Top of PROVIDED INFORMATION

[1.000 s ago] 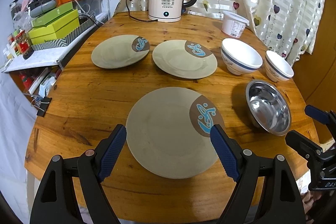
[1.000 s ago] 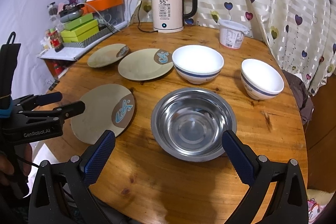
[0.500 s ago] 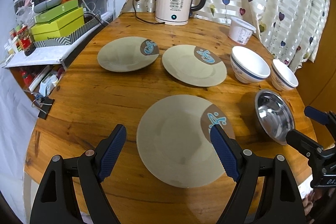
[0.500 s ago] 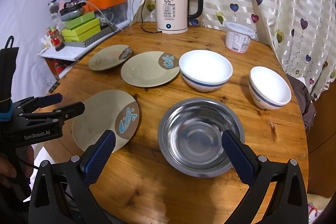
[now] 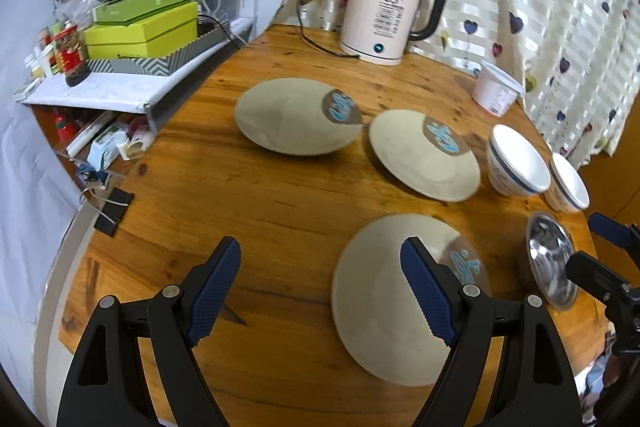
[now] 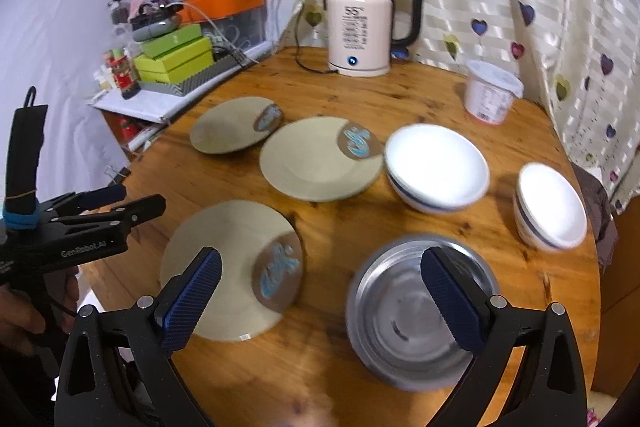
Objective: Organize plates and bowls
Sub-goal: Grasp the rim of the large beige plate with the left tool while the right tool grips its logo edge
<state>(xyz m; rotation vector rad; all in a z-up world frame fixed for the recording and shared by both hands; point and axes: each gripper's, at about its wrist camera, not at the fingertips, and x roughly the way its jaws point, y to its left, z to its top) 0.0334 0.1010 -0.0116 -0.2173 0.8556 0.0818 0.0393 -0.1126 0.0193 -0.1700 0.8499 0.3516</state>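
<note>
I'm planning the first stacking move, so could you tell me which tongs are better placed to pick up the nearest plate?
Left. The left tongs are open and low, with the nearest plate just beside one finger. The right tongs are open too, but face the steel bowl.

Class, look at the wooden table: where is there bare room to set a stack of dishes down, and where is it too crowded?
Bare wood lies left of the nearest plate, toward the table edge, and between the kettle and the white tub. It is crowded where the middle plate nearly meets the large white bowl.
</note>
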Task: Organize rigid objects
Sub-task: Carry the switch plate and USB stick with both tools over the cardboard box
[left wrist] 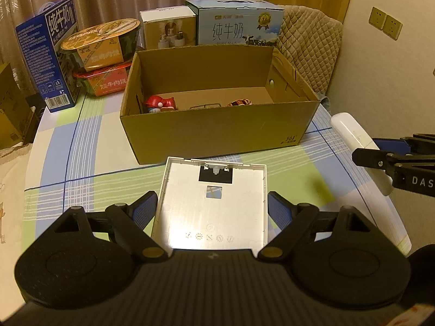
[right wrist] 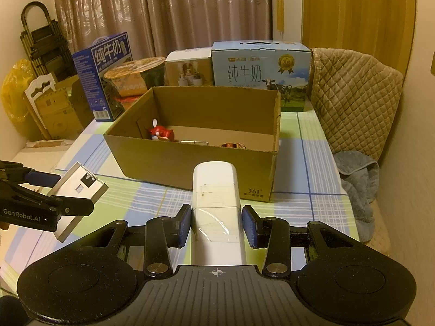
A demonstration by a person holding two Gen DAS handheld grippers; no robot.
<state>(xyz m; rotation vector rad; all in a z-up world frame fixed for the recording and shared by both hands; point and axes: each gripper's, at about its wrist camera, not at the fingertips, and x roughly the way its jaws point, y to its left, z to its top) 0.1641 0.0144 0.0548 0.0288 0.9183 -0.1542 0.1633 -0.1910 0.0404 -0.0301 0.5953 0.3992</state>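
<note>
My left gripper (left wrist: pixel 212 209) is shut on a flat white plastic panel (left wrist: pixel 214 206), held above the table in front of an open cardboard box (left wrist: pixel 217 133). My right gripper (right wrist: pixel 216 224) is shut on a long white plastic bar (right wrist: pixel 216 190), also in front of the box (right wrist: pixel 195 160). The box holds a red toy figure (left wrist: pixel 160 103), a thin metal piece (left wrist: pixel 205 106) and a brown object (left wrist: pixel 240 102). The right gripper (left wrist: pixel 391 160) with the bar (left wrist: pixel 350 130) shows at the right of the left wrist view. The left gripper (right wrist: pixel 54 198) with the panel (right wrist: pixel 78 184) shows at the left of the right wrist view.
Behind the box stand a blue milk carton (left wrist: pixel 47 54), stacked instant-food bowls (left wrist: pixel 100 43), a small white box (left wrist: pixel 168 27) and a light-blue milk carton (left wrist: pixel 239 21). A quilted chair back (right wrist: pixel 353 95) and a grey cloth (right wrist: pixel 359 184) are at the right. The table has a checked cloth (left wrist: pixel 89 168).
</note>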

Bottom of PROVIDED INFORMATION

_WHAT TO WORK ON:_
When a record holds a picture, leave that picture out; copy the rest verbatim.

_ANSWER BOX:_
[1.000 s ago] 
[1.000 s ago] 
[0.500 s ago] 
[0.500 s ago] 
[now] 
[now] 
Objective: Organize plates and bowls
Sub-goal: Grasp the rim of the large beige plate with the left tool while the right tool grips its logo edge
<state>(xyz m; rotation vector rad; all in a z-up world frame fixed for the recording and shared by both hands; point and axes: each gripper's, at about its wrist camera, not at the fingertips, and x roughly the way its jaws point, y to its left, z to its top) 0.0334 0.1010 -0.0116 -0.2173 0.8556 0.0818 0.0393 -0.1126 0.0193 -0.1700 0.8499 0.3516</state>
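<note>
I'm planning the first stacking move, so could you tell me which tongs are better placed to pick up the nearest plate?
Left. The left tongs are open and low, with the nearest plate just beside one finger. The right tongs are open too, but face the steel bowl.

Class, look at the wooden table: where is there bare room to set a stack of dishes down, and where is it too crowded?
Bare wood lies left of the nearest plate, toward the table edge, and between the kettle and the white tub. It is crowded where the middle plate nearly meets the large white bowl.
</note>
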Task: Organize rigid objects
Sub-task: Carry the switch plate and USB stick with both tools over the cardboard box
[left wrist] 
[right wrist] 
A demonstration by a person holding two Gen DAS handheld grippers; no robot.
<state>(xyz m; rotation vector rad; all in a z-up world frame fixed for the recording and shared by both hands; point and axes: each gripper's, at about its wrist camera, not at the fingertips, and x roughly the way its jaws point, y to its left, z to its top) 0.1641 0.0144 0.0548 0.0288 0.9183 -0.1542 0.1633 -0.1910 0.0404 -0.0301 0.5953 0.3992</state>
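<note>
My left gripper (left wrist: pixel 212 209) is shut on a flat white plastic panel (left wrist: pixel 214 206), held above the table in front of an open cardboard box (left wrist: pixel 217 133). My right gripper (right wrist: pixel 216 224) is shut on a long white plastic bar (right wrist: pixel 216 190), also in front of the box (right wrist: pixel 195 160). The box holds a red toy figure (left wrist: pixel 160 103), a thin metal piece (left wrist: pixel 205 106) and a brown object (left wrist: pixel 240 102). The right gripper (left wrist: pixel 391 160) with the bar (left wrist: pixel 350 130) shows at the right of the left wrist view. The left gripper (right wrist: pixel 54 198) with the panel (right wrist: pixel 78 184) shows at the left of the right wrist view.
Behind the box stand a blue milk carton (left wrist: pixel 47 54), stacked instant-food bowls (left wrist: pixel 100 43), a small white box (left wrist: pixel 168 27) and a light-blue milk carton (left wrist: pixel 239 21). A quilted chair back (right wrist: pixel 353 95) and a grey cloth (right wrist: pixel 359 184) are at the right. The table has a checked cloth (left wrist: pixel 89 168).
</note>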

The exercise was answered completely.